No matter where you do your development work, when done, be sure your deliverable works on

the school machines.

5. Getting Started

You are provided with a stub that contains the files you need to get started on this

deliverable. The stub is available on the subject account. Login to CSE and then type

something like this:

% mkdir -p cs6771/btree

% cp ~cs6771/soft/17s2/btree.zip .

% unzip btree.zip

% ls

% more README

In the stub, you should find a fully documented btree.h file, a btree_iterator.h

stub file, and some test files designed to exercise the B-Tree and make sure it’s working.

You’ll see a Makefile in the mix as well.

You are free to introduce any new classes you like, e.g., a node class. To make marking

easier please place any new classes in the submission files. Take the time to do this thing right,

since it’s really at the heart of what C++ generics are all about. You should want to do

these things the right way.

You are not allowed to change the names of the btree/btree_iterator classes.

Neither can you change the public interface of the btree class template as defined in

btree.h, of course, you will agument it with the appropriate iterator related types and

operations.

Please note that the supplied files don’t yet compile since there is no definition for some

of the files.

Our implementation with generous comments consists of about 400 lines of C++ code.

6. Marking

This deliverable is worth 10% of your final mark.

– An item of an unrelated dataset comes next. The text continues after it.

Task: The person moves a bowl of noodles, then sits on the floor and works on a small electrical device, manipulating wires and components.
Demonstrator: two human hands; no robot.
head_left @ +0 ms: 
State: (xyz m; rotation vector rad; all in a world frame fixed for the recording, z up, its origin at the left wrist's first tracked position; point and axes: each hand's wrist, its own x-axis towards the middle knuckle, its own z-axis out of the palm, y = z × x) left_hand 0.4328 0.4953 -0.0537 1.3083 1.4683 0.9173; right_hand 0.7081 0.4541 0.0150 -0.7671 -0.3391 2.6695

Your submission will be given a mark out of 100 with a 80/100 automarked component

for output correctness and a 20/100 manually marked component for code style and

quality.

As always, failure to implement a proper B-Tree representation and/or an external,

iterator class, will earn you a total mark of 0 for this deliverable.

As this is a third-year course we expect that your code will be well formatted,

docu-mented and structured. We also expect that you will use standard formatting and

naming conventions. However, the style marks will be awarded for writing C++ code

rather than C code.

As for the performance of your solution, we are lenient. When compared to a

straightforward implementation, your solution is expected not to run >20X slower.

7. Submission

Copy your code to your CSE account and make sure it compiles without any errors or

warnings. Then run your test cases. If all is well then submit using the command (from

within your del4 directory):

% give cs6771 ass4 btree.h btree_iterator.h

Note that you are to submit specific files only, this means that these are the only files you

should modify. You should also ensure they work within the supplied infrastructure.

If you submit and later decide to submit an even better version, go ahead and submit a

second (or third, or seventh) time; we’ll only mark the last one. Be sure to give yourself

more than enough time before the deadline to submit.

Late submissions will be penalised unless you have legitimate reasons to convince the

LIC otherwise. Any submission after the due date will attract a reduction of 20% per day

to the maximum mark. A day is defined as a 24-hour day and includes weekends and

holidays. Precisely, a submission x hours after the due date is considered to be ceil(x/24)

days late. No submissions will be accepted more than five days after the due date.

Plagiarism constitutes serious academic misconduct and will not be tolerated.

Further details about lateness and plagiarism can be found in the Course Outline.